I have a file containing logged events. Each entry has a time and latency. I'm interested in plotting the cumulative distribution function of the latencies. I'm most interested in tail latencies so I want the plot to have a logarithmic y-axis. I'm interested in the latencies at the following percentiles: 90th, 99th, 99.9th, 99.99th, and 99.999th. Here is my code so far that generates a regular CDF plot:
# retrieve event times and latencies from the file
times, latencies = read_in_data_from_file('myfile.csv')
# compute the CDF
cdfx = numpy.sort(latencies)
cdfy = numpy.linspace(1 / len(latencies), 1.0, len(latencies))
# plot the CDF
plt.plot(cdfx, cdfy)
plt.show()
I know what I want the plot to look like, but I've struggled to get it. I want it to look like this (I did not generate this plot):
Making the x-axis logarithmic is simple. The y-axis is the one giving me problems. Using set_yscale('log')
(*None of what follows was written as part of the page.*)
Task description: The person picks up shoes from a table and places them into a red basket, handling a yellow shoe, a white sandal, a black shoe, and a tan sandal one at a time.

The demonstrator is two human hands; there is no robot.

doesn't work because it wants to use powers of 10. I really want the y-axis to have the same ticklabels as this plot.
How can I get my data into a logarithmic plot like this one?
EDIT:
If I set the yscale to 'log', and ylim to [0.1, 1], I get the following plot:
The problem is that a typical log scale plot on a data set ranging from 0 to 1 will focus on values close to zero. Instead, I want to focus on the values close to 1.